Tom Cruise brings Hollywood recognition, but Speed’s route from livestreams to an official album and the final-day stage shows how FIFA has folded creators into the tournament itself.
Tom Cruise is the film star attached to the 2026 World Cup final closing ceremony, but IShowSpeed is the more revealing booking. FIFA lists Cruise for a special appearance at MetLife Stadium in East Rutherford, New Jersey, on Sunday, July 19. Speed will perform alongside Robbie Williams, Laura Pausini and Nicole Scherzinger before kickoff, while Jennifer Hudson will sing the U.S. national anthem.
For Speed, the stage isn’t a sudden cameo. It’s the latest step in a sequence FIFA and YouTube have assembled across the first 48-team World Cup: special access to the tournament, a place on the official album, a creator event and now the closing ceremony. His route traces FIFA’s new media plan in miniature. Creators are no longer positioned only around the competition as outside distributors. They’re being placed inside its official entertainment program.
The sequence began months before final weekend. In March, FIFA named YouTube a preferred platform for the tournament. The agreement gave a global group of creators special access around the World Cup and let media partners show each match’s opening 10 minutes on YouTube, along with selected games in full. By June, YouTube had announced a tournament creator roster with a combined audience of more than 350 million subscribers.
Speed’s role soon moved beyond coverage. His song, “Champions,” was included on the Official FIFA World Cup 2026 Album. FIFA later reported that the track reached No. 14 on YouTube’s global Top 100 music video chart during the group stage. The album itself reached No. 152 on the Billboard 200. A creator known for turning football into live online performance was now inside FIFA’s music operation.
On July 12, two days before the closing ceremony lineup was announced, Speed led one team in the first YouTube FIFA Creator Cup in Central Park. FIFA’s YouTube channel carried the worldwide stream, with a simulcast on Speed’s channel and other participating creator channels. What began as tournament access had become a separate layer of official programming.

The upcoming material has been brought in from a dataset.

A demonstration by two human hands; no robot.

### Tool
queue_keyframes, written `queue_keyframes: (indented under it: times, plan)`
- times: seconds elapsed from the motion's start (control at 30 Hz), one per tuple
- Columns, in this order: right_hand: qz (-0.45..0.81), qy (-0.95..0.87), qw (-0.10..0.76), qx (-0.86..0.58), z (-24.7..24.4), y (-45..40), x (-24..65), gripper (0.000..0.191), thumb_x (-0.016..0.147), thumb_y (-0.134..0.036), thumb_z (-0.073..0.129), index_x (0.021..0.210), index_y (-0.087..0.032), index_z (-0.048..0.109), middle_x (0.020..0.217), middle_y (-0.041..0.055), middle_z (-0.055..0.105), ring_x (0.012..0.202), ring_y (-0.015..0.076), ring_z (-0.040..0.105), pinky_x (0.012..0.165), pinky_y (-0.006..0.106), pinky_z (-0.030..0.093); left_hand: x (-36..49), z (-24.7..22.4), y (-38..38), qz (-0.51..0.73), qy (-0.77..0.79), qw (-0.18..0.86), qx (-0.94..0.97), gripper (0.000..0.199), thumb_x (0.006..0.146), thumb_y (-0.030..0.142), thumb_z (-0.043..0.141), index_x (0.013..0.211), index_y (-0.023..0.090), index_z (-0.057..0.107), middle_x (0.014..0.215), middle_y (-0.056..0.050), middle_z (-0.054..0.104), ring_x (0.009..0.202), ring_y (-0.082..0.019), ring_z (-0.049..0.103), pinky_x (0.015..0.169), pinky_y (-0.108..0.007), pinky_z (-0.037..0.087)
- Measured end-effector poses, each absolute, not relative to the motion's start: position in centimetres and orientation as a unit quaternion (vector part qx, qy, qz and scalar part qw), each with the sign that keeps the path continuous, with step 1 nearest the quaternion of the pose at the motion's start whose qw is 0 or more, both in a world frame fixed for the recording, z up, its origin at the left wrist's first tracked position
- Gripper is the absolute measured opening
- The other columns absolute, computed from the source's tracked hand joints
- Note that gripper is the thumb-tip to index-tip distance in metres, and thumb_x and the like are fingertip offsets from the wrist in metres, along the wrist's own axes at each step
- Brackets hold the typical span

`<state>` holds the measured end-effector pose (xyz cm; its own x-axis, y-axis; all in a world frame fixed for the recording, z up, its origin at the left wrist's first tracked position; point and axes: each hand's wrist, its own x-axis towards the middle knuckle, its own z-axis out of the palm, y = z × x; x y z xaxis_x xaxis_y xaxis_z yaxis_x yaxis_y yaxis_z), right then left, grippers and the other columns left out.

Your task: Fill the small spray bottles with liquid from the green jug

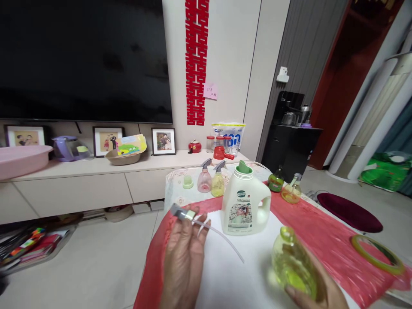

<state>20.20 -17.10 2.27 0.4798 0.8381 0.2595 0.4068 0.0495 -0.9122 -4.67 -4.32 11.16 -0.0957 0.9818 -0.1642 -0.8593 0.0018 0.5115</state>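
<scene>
You are holding the two parts separately. Your left hand (pixel 185 253) is gripping the grey spray head (pixel 179 212) near its collar, and its tube (pixel 222 234) is curving freely over the white sheet (pixel 254 253). Your right hand (pixel 322 279) is grasping the yellow bottle (pixel 292 268) around its lower body, thumb in front. The bottle is standing clear of the jug with its neck bare and leaning slightly; blur is hiding how much liquid it is holding.

If you are working well here, you are bringing that neck upright and steadying the base over the sheet, since a leaning, uncapped bottle could be spilling. You are gripping the body firmly without squeezing. You are pinching the spray head by its collar, pointing its nozzle away from you, and watching the tube's loose end so that it is not flicking drips or brushing the red plastic (pixel 317 234).

The white jug (pixel 243 206) is standing upright on the bench (pixel 175 189), its green spout (pixel 245 168) exposed and the pale green cap (pixel 187 183) sitting apart on the far side. You are best minding your right wrist, because the jug is standing near enough to be knocked.
</scene>
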Motion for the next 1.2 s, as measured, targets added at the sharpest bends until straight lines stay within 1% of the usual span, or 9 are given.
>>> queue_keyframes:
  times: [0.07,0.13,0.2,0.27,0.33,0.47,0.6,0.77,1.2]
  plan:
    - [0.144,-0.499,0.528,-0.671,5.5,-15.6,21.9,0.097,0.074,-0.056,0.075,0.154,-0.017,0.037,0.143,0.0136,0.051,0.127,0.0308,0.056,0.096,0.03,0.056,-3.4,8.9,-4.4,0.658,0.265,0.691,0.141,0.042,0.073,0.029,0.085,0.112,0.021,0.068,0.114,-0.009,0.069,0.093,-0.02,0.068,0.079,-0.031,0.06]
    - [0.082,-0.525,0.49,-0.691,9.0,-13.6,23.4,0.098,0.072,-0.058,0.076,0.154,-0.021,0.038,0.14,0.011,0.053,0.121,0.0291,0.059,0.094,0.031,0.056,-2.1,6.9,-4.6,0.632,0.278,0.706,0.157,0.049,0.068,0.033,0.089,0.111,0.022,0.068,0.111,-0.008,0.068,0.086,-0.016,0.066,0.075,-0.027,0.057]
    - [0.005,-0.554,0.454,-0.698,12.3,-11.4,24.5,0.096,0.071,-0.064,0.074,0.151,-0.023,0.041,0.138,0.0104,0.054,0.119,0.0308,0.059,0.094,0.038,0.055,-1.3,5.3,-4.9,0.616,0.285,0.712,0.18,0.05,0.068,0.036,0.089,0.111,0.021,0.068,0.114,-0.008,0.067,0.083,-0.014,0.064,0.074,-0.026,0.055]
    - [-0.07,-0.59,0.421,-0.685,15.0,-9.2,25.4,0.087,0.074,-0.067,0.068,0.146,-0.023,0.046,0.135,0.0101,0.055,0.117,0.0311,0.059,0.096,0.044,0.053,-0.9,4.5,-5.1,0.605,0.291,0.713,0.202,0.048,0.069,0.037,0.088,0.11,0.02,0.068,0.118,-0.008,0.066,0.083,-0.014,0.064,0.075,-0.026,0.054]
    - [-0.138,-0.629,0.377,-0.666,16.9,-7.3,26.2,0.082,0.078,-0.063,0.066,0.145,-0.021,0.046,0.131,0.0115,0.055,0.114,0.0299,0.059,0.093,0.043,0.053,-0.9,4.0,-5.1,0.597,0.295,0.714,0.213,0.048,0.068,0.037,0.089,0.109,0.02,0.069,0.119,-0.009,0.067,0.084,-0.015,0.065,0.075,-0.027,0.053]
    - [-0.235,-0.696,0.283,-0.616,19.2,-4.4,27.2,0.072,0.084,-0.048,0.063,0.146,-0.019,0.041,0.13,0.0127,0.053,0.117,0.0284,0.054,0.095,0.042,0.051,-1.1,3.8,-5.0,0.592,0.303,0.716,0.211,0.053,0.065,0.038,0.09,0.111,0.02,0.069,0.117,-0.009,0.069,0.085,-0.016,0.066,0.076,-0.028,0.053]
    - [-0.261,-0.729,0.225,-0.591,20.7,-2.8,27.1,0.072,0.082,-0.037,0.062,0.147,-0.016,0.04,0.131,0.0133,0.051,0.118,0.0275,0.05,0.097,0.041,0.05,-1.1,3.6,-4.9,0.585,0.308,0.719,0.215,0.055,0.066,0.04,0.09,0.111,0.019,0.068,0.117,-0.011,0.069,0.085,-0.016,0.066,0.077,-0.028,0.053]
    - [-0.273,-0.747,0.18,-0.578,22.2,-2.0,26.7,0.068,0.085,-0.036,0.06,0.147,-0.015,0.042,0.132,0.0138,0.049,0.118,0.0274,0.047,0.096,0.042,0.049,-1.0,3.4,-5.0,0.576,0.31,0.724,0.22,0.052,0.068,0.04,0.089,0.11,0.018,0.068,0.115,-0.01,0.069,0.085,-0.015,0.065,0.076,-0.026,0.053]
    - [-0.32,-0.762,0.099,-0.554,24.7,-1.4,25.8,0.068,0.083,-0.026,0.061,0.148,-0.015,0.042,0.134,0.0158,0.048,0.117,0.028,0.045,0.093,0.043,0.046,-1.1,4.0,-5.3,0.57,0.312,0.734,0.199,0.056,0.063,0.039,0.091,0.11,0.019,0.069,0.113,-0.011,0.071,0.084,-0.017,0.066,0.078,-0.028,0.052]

From covering the World Cup to entering its program
The closing ceremony completes that movement. It begins at 1:30 p.m. ET, 90 minutes before the 3 p.m. kickoff, and will be produced with Balich Wonder Studio. FIFA says the show will reflect a tournament staged across 16 host cities in Canada, Mexico and the United States. Additional artists and guests may still be announced.
Cruise and Speed occupy different roles in the lineup. Cruise arrives as a film star with experience in large sports ceremonies, including his appearance at the Paris Olympics closing ceremony. FIFA hasn’t announced what he will do in New Jersey. Speed arrives with a song already attached to the tournament, a run of match streams and a FIFA-backed creator event completed days before the final. His booking follows a clear internal logic.
FIFA has spent this tournament expanding the places in which the World Cup exists. There is the match broadcast, but also the official album, World Cup fan festivals, creator coverage, platform partnerships and the first halftime show in a men’s World Cup final. Speed’s route to the stage runs through several of those new channels.
His inclusion carries a different meaning from the rest of the cast. Williams, Pausini and Scherzinger are established musical performers. Cruise brings a global film career. Speed demonstrates a newer model, one in which a creator can move from making content around a tournament to supplying its music and appearing in its official finale.
The closing ceremony will still be built around famous names and scale. Yet Speed’s place in it may prove the most durable signal. FIFA isn’t simply borrowing his audience for a promotional clip. It has placed him inside the soundtrack, the creator competition and the final-day production. By Sunday, he will no longer be standing outside football’s largest event with a camera. He will be part of the program.